Loss of habitats threatens 89 species of wildlife, mostly endemic to the Philippines. “A prima donna of log exporters in the ’70s, we became a wood pauper in the ’80s,” observed the Inquirer.
“Penury and hunger drive kaingineros to slash and burn trees for a harvest or two,” notes former United Nations forester Napoleon Vergara. Confronting illicit loggers who bankroll politicians often proves lethal.
“Green” priest Neri Satur was shot in 1991 for confiscating “hot logs” in Bukidnon. Catholic radio journalist Gerry Ortega campaigned to protect indigenous communities and was gunned down.
Botanist Leonard Co was shot while doing research in Leyte in 2011. Co was “probably the last of classically trained botanists in plant taxonomy and systematics.” The military never proved its claim that Co was “caught in a crossfire with communist guerrillas.”
That record haunts Palawan, despite indications of a slow turnaround from the pits. There was an annual increase of 54,480 ha in total forest area between 1988 and 2003, say official forestry statistics. That rise is continuing, albeit more slowly than most would want.
Asia and the Pacific are starting to reverse forest loss, asserts the FAO in the 2011 study “Forest Beneath the Grass.”
“Primary forests nonetheless continue to be chain-sawed,” as in Samar, for example—by a logging firm owned by imprisoned Sen. Juan Ponce Enrile.
Today’s 30- to 40-year logging cycles do not provide sufficient time for forests to recover, argues the Biological Conservation journal. Basilan demonstrated that even before the Abu Sayyaf began to run riot.
“Peak timber” shoves against forest limits, observe Australian National University scientists. Harvests first surge, peter out on a peak, then plunge into free fall.
“Peak timber” is spurred by slow growth of commercially viable species. “Logging in the tropics tends to focus on a small fraction of trees.” Abandoned tree stumps symbolize extensive collateral damage.
A “second wave clearance” problem emerges, as Mindanao demonstrates. Roads bulldozed by loggers open once remote areas to a flood of land-hungry shifting cultivators—and yet more illegal loggers.

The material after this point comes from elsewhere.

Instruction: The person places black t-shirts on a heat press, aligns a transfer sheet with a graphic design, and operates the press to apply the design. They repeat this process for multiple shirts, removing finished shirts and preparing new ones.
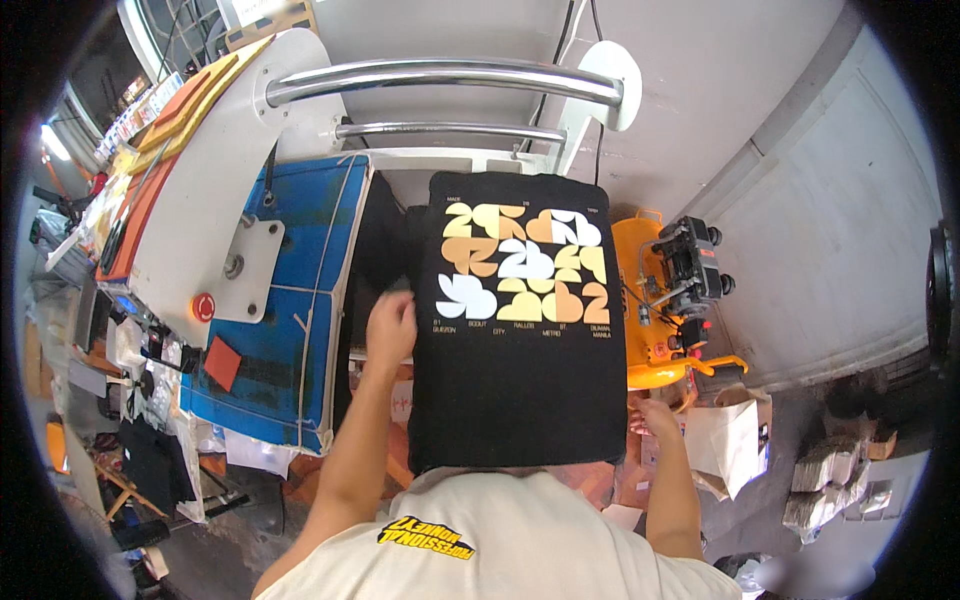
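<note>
Cream cotton tee [500,530] filling the near edge. Right hand [655,415] resting at the lower right edge of the black T-shirt [520,380], grip can't tell, fingers partly hidden. Left hand [390,325] pressing the shirt's left edge, fingers curled, closed on nothing visible. Shirt lying flat, matte, rectangular on the press platen, bearing a cream, tan and white curved-shape print [522,265]. Blue worn pad [290,300] sitting just left. Orange compressor [655,310] standing right. Chrome tubular bars [450,80] curving farthest.

- shirt [520,330] spread flat on the press platen, dead centre
- left hand [390,325] on its left edge, right hand [655,415] at the lower right corner
- swung-away heat plate [275,300] to the left
- compressor [665,300] just right
- paper bag [735,435] in front of that
</note>
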The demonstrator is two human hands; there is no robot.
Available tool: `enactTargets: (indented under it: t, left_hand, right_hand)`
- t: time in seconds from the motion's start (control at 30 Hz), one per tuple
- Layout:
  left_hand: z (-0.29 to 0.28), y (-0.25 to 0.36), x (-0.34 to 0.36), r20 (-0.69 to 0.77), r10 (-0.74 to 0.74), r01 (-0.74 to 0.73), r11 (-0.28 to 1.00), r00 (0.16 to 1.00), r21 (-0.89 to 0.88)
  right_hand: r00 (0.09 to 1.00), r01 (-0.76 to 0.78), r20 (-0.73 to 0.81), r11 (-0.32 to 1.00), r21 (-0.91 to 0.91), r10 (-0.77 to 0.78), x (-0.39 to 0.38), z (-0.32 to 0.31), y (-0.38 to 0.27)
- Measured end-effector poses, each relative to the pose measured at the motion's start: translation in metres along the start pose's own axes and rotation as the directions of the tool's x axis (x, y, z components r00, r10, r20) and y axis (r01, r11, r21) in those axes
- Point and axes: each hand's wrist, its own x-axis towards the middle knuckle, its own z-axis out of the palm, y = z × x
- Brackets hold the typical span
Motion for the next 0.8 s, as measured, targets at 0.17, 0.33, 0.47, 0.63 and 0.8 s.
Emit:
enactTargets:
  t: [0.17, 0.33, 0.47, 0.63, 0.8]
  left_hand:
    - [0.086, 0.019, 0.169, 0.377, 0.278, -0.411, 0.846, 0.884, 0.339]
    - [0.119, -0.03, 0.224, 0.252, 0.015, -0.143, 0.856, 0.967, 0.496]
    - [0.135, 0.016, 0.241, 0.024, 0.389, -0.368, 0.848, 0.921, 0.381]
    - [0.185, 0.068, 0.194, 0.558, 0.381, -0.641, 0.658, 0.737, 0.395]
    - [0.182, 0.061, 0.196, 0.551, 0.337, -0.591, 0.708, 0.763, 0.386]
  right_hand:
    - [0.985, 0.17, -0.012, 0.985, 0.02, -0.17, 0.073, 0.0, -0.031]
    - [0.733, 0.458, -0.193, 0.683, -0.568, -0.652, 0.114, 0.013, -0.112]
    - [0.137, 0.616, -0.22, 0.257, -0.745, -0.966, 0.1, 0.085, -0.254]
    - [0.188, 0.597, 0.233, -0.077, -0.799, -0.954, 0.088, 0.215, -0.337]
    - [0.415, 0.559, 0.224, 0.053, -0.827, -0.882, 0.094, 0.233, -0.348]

The impact of bulldozers and yarders dragging logs through fragile tropical soil is severe. “In retrospect, it would probably have been better from an environmental perspective to rely on the carabao power that small-scale illegal loggers depend upon.”

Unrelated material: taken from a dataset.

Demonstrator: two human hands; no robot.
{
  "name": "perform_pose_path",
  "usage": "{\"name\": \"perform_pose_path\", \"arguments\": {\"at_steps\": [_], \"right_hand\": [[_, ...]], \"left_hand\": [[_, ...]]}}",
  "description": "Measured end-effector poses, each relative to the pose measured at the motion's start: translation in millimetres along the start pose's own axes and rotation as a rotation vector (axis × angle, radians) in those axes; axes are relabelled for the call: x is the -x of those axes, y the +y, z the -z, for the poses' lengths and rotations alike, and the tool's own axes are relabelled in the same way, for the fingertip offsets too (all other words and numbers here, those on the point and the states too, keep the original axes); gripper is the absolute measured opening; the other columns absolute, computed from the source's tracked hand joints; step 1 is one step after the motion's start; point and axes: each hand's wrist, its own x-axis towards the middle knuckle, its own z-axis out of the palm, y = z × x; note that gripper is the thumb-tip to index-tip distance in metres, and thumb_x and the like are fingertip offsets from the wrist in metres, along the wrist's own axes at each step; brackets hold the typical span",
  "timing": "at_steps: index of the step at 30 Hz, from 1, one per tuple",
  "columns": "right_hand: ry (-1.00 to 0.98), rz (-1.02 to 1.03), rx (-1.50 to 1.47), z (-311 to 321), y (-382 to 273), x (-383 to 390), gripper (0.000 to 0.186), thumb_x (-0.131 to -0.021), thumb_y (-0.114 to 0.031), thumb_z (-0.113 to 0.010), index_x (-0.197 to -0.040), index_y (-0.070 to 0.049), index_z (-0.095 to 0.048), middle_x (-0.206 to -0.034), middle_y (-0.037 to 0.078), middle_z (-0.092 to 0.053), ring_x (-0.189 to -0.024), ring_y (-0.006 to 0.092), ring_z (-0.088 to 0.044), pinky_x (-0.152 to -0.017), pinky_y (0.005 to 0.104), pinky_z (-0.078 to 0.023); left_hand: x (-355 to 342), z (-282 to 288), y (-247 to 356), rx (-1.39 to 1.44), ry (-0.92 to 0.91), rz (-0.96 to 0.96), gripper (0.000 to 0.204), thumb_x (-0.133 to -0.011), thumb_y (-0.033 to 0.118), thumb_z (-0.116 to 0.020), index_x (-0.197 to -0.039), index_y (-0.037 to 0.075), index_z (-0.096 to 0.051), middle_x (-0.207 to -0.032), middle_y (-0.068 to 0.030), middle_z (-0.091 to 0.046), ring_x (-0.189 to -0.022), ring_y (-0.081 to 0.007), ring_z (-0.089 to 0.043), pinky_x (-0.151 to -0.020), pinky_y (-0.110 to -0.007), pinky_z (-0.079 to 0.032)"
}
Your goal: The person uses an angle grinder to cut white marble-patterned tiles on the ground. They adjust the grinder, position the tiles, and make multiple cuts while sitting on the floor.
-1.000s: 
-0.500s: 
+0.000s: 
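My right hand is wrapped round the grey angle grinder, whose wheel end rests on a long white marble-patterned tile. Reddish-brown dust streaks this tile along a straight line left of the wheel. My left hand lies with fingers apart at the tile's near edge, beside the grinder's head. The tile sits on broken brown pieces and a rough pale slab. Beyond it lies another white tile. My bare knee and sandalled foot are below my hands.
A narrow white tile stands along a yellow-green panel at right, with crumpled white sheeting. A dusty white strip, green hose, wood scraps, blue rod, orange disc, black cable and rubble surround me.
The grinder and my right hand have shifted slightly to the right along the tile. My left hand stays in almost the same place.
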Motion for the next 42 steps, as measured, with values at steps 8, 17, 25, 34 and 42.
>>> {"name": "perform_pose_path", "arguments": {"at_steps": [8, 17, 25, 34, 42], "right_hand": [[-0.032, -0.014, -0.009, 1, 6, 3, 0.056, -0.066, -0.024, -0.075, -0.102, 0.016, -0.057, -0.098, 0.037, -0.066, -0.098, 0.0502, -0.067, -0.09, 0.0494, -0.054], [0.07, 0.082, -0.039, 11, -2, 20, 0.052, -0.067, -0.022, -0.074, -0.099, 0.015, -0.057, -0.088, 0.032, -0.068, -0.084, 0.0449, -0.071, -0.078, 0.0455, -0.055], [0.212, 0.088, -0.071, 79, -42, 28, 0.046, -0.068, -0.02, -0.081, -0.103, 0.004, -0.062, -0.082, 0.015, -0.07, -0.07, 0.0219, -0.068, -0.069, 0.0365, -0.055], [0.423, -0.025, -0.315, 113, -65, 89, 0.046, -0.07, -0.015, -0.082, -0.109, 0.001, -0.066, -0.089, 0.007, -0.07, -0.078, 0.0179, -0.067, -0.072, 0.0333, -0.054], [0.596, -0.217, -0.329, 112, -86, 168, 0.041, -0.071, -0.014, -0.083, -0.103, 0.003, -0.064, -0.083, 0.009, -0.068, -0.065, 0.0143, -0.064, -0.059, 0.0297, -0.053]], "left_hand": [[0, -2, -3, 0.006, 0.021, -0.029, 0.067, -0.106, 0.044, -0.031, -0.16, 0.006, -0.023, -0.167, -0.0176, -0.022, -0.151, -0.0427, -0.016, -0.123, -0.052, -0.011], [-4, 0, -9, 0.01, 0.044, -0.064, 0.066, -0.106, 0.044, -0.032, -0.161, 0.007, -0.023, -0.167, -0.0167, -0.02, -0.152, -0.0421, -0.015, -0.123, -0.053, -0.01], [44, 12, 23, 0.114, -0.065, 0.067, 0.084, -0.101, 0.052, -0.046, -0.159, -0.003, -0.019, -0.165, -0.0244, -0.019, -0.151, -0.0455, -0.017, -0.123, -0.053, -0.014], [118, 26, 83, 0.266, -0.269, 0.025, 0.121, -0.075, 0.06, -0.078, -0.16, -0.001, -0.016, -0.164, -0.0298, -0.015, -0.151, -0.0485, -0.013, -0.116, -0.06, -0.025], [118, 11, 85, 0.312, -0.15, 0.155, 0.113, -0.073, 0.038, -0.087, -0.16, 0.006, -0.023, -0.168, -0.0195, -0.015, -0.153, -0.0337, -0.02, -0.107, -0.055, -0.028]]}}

Tree survival rates are low in erratic government reforestation efforts. Under the Arroyo administration, more than 72 centavos out of every peso was spent on salaries in the Department of Environment and Natural Resources.
“We’ve long gone over the peak,” says agro-forestry specialist Patrick Dugan, coauthor of “Forest Faces.” We must “now focus on options for turning the situation around.”
The first step to climb back up the peak is to adopt—then enforce—“policies that create incentives for people to plant, harvest and sell trees.” This would tamp down pressure to harvest from the natural forests.
Second, address the lack of tangible and sustained support to help millions of small-scale farmers living on steep slopes, and apply improved land use methods. Only then will they jettison the unsustainable but the sole farming system they have.
That would also crib “the prevailing attitude that any cutting of trees is ipso facto a criminal act.”
Hopes for the future rest with people given a stake in planting and thereafter protecting forests, writes BBC’s Mark Kinver. The alternative is that old buzzword: disaster.
Juan L. Mercado was a communication officer for the Food and Agriculture Organization of the United Nations in Bangkok. Thereafter, he was posted in FAO headquarters in Rome, Italy, as attaché de cabinet. He wrote for the Inquirer as a regular columnist from February 2004 until December 2014.